← Back to Week 13: Manifold Optimization & Capstone

Day 88: Ceres & GTSAM for Manifold Optimization

Phase VI — Lie Groups & Manifold Optimization | Week 13 | 2.5 hours Bridge from theory to production — see how real solvers handle manifold constraints.

OKS Relevance

The OKS software stack uses GTSAM in its ROS-based navigation pipeline for factor-graph inference, and Ceres for sensor calibration. Understanding how these solvers handle manifold constraints — local parameterizations in Ceres, on-manifold factors in GTSAM — is essential for debugging and extending the robot's estimation pipeline.

Theory (45 min)

88.1 Ceres Solver: Local Parameterization

Ceres Solver models optimization on manifolds via local parameterizations (renamed manifolds in Ceres 2.2+). The idea:

  • The state lives in an ambient space $\mathbb{R}^n$ (e.g., quaternion $\in \mathbb{R}^4$)
  • A local parameterization maps a tangent-space perturbation $\delta \in \mathbb{R}^k$ to a new point
  • Plus(x, delta) -> x_new implements $x \oplus \delta$
  • ComputeJacobian(x) -> J gives $\frac{\partial (x \oplus \delta)}{\partial \delta}\big|_{\delta=0}$

For SO(3) via quaternion:

$$\text{Plus}(q, \delta) = q \otimes \text{Exp}_q(\delta), \quad \delta \in \mathbb{R}^3, \; q \in \mathbb{R}^4$$

This lets Ceres optimize 4-parameter quaternions with only 3 degrees of freedom, avoiding the singularity of minimal representations.
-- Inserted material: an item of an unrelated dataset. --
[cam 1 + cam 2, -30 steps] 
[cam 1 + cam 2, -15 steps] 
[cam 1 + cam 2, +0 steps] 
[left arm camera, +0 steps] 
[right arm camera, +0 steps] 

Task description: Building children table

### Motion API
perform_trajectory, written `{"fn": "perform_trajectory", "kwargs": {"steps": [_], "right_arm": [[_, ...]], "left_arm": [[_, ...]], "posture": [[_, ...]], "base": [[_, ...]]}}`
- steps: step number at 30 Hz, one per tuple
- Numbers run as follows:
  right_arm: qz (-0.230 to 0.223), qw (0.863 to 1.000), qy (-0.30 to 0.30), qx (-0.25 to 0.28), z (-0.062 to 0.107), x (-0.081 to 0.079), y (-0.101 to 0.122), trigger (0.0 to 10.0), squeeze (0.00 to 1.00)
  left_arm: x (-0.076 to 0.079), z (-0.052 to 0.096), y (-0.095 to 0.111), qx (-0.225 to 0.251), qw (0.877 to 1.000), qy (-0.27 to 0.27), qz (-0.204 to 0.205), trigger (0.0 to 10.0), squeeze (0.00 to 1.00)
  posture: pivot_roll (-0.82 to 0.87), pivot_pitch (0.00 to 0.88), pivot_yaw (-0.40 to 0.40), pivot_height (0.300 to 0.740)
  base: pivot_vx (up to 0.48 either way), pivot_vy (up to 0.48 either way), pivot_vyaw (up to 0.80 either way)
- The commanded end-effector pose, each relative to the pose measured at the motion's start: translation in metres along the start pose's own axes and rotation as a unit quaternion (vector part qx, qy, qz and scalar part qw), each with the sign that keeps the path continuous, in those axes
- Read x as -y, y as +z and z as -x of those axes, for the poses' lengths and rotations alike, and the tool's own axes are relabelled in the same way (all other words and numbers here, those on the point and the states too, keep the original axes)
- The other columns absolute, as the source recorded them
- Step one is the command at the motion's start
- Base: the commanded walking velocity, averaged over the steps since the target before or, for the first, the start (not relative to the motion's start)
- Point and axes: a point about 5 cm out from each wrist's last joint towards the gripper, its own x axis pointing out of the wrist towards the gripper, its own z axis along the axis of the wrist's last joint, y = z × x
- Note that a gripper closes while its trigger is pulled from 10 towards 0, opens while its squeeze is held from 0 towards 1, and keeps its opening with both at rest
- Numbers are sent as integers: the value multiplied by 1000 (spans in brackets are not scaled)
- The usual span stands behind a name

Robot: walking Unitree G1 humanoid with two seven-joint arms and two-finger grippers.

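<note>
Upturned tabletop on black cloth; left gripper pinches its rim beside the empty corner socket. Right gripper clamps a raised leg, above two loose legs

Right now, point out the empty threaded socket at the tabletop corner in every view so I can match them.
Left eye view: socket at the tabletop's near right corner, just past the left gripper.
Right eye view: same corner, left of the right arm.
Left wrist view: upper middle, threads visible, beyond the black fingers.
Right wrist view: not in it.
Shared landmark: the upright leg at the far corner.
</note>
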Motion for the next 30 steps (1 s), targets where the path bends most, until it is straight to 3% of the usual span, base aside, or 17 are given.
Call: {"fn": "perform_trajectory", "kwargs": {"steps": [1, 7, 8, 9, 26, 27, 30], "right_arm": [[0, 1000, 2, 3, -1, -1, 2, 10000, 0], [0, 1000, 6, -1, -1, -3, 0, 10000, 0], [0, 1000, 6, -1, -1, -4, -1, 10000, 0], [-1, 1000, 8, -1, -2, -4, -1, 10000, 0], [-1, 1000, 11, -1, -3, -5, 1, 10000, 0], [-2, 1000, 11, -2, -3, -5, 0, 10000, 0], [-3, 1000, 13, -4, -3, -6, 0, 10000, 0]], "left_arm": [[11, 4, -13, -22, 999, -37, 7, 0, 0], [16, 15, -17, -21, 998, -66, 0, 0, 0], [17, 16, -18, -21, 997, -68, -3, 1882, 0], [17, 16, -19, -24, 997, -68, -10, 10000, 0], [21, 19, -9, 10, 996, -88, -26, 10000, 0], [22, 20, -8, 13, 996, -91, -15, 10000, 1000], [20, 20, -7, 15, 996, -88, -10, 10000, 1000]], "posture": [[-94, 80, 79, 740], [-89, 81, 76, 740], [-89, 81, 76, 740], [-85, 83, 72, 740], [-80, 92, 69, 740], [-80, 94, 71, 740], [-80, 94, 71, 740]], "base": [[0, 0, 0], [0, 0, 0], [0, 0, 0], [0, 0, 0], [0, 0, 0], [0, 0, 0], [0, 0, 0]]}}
88.2 GTSAM: On-Manifold Factors

GTSAM takes a different approach — manifold structure is built into the variable types:

  • Rot3 represents SO(3) directly
  • Pose3 represents SE(3) directly
  • between(x_i, x_j, z_ij, noise_model) creates a factor with error: $\text{Log}(z_{ij}^{-1} \cdot x_i^{-1} \cdot x_j)$

The factor graph is optimized using Levenberg-Marquardt or Gauss-Newton, with all retraction/lifting handled internally. GTSAM also provides iSAM2 for incremental optimization using Bayes tree factorization.

88.3 Automatic Differentiation on Manifolds

Both solvers support automatic differentiation, but with manifold awareness:

Ceres: auto-diff operates in the ambient space; the local parameterization projects the gradient to the tangent space. The chain rule is:

$$\frac{\partial r}{\partial \delta} = \frac{\partial r}{\partial x} \cdot \frac{\partial (x \oplus \delta)}{\partial \delta}$$

GTSAM: uses expression-based auto-diff where the chain rule is applied through a tree of expressions, each aware of its manifold structure. Jacobians are computed in the tangent space directly.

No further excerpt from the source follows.